The canonical runtime path is:

${AKROASIS_INSTANCE:-~/akroasis/instance}/reference/

The store is instance data, not source code. It should not be committed to this repository. Repo docs and manifests may describe captures, checksums, and index state, but the payloads live under the operator instance root.

Expected top-level layout:

reference/
  captures/
    frozen/
    refreshable/
  indexes/
    rg/
    tantivy/
    embeddings/
  manifests/
  adapters/
  staging/

captures/frozen/ holds material captured for grid-down use where upstream availability is the risk. captures/refreshable/ holds mirrors that can be re-pulled from upstream while the network is available. indexes/ is generated and disposable; it can be rebuilt from captures and manifests. staging/ is for imports before checksums, content class, license notes, and refresh policy are assigned.

Content classes

Initial supported content classes:

Class Destination Notes
Dash docsets captures/frozen/docsets/ or captures/refreshable/docsets/ Preserve upstream docset structure and record feed URL when available.
Curated PDFs captures/frozen/pdfs/ Keep original filename plus manifest title, source URL, capture date, and checksum.
Preserved wikis captures/frozen/wikis/ Store static export plus source revision or dump metadata.
Stack Exchange snapshots captures/frozen/stack-exchange/ Store dump metadata and license/provenance in manifest.
Model-agnostic corpora captures/frozen/corpora/ Plain text, markdown, or other durable formats preferred.
Frequency/protocol references captures/refreshable/radio/ or captures/frozen/radio/ Use refreshable for public frequency databases; frozen for field manuals and protocol captures.

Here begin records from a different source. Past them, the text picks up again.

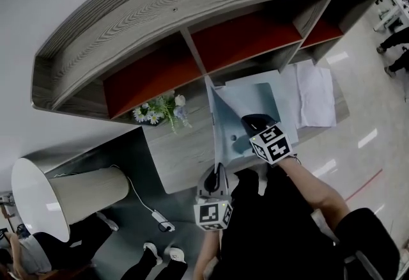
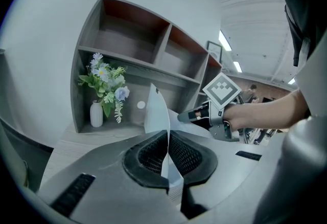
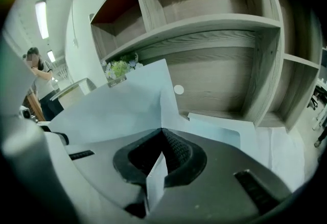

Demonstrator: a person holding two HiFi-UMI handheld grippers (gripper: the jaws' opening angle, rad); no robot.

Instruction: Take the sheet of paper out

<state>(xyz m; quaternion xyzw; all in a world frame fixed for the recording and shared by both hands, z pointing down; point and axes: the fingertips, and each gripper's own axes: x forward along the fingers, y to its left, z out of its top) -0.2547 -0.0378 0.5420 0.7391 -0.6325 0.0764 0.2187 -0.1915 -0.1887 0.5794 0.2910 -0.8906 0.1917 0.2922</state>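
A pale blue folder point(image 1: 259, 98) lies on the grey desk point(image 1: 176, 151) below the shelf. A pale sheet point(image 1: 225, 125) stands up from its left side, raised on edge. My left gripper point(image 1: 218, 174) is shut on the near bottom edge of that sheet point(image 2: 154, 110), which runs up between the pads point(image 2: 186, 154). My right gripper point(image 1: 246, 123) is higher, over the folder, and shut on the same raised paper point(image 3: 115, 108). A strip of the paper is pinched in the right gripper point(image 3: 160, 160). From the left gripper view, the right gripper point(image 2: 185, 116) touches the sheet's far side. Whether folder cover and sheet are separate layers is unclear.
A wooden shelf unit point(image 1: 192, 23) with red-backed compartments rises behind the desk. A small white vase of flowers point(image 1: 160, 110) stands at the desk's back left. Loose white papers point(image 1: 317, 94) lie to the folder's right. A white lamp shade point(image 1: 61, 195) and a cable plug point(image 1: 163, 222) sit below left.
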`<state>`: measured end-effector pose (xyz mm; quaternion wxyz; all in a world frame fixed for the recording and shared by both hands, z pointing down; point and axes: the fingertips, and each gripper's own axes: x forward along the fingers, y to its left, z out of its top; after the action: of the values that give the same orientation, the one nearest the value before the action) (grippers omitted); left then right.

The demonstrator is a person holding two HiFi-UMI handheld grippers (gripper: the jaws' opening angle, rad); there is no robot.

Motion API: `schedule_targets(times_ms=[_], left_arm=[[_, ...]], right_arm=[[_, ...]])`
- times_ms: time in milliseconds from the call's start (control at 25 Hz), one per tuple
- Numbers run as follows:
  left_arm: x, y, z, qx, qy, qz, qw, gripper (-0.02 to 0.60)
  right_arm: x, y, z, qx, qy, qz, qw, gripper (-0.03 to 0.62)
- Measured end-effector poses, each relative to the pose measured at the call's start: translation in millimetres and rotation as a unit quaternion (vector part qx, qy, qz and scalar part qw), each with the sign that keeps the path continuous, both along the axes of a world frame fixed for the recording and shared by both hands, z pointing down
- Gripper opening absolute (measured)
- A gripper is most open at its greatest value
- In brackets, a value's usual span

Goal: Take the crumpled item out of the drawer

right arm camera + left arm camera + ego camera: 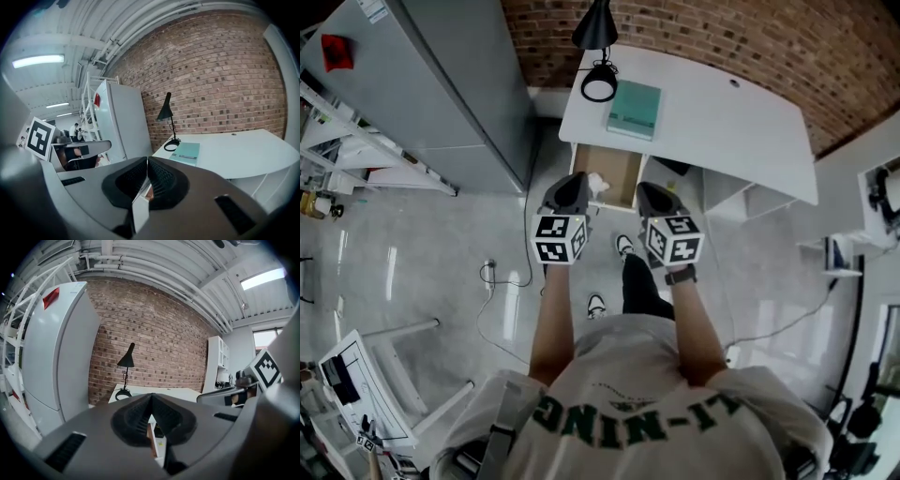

Per-crate docs stay in the crate or docs/. Operational reference payloads, large manuals, docsets, and preserved external corpora live in the instance reference store. Theke may link to this store, but it should not own akroasis reference data after migration.

Manifests

Each capture set has a manifest under manifests/ with:

  • stable capture id
  • content class
  • relative payload path
  • title and source
  • upstream URL or local provenance
  • capture timestamp
  • refresh policy: frozen or refreshable
  • checksum set
  • license or redistribution notes
  • index adapters enabled for the payload

Manifests are the contract between raw filesystem access, index builders, and future query APIs.

Agent access tiers

Access starts with the filesystem and grows toward services:

  1. Raw tree: agents and humans can use rg, fd, and direct file reads under reference/captures/.
  2. Text index: generated full-text indexes under reference/indexes/ for fast local search.
  3. Embedded index: optional vector indexes for semantic lookup. These are generated artifacts and must be rebuildable from captures.
  4. Query API: future MCP or HTTP tools read manifests and indexes instead of scraping arbitrary paths. This is the programmatic surface; it should not become the only way to access the corpus.

Drive and symlink policy

Docsets alone were reported as 6.1 GB in the staging issue, and the expected store is 50-100 GB. The instance root may therefore live on a larger mount such as /storage or another operator-selected drive. The canonical path remains ~/akroasis/instance/reference; if payloads live elsewhere, use a single symlink at ~/akroasis/instance/reference and keep all internal paths relative to that canonical root.

Do not scatter per-content symlinks across /, /data, /storage, and removable menos drives. Mount or link the store root once, then let manifests describe the content inside it.

Migration gates

Before moving data out of the current staging area:

  1. Verify the source path exists on the migration host.
  2. Generate checksums for every payload.
  3. Classify each content set as frozen or refreshable.
  4. Write manifests for each content set.
  5. Create the target reference/ tree on the chosen drive.
  6. Copy payloads into staging/, verify checksums, then promote them into captures/.
  7. Build the raw/text indexes.
  8. Update fleet pointers that currently name the staging path.
  9. Remove the staging copy only after checksum verification and operator signoff.

Current repo state

As of this design note, akroasis only documents the planned pinax knowledge layer. There is no checked-in instance/ directory, no crates/pinax, and no verified local copy of the source theke/_reference tree in this worktree.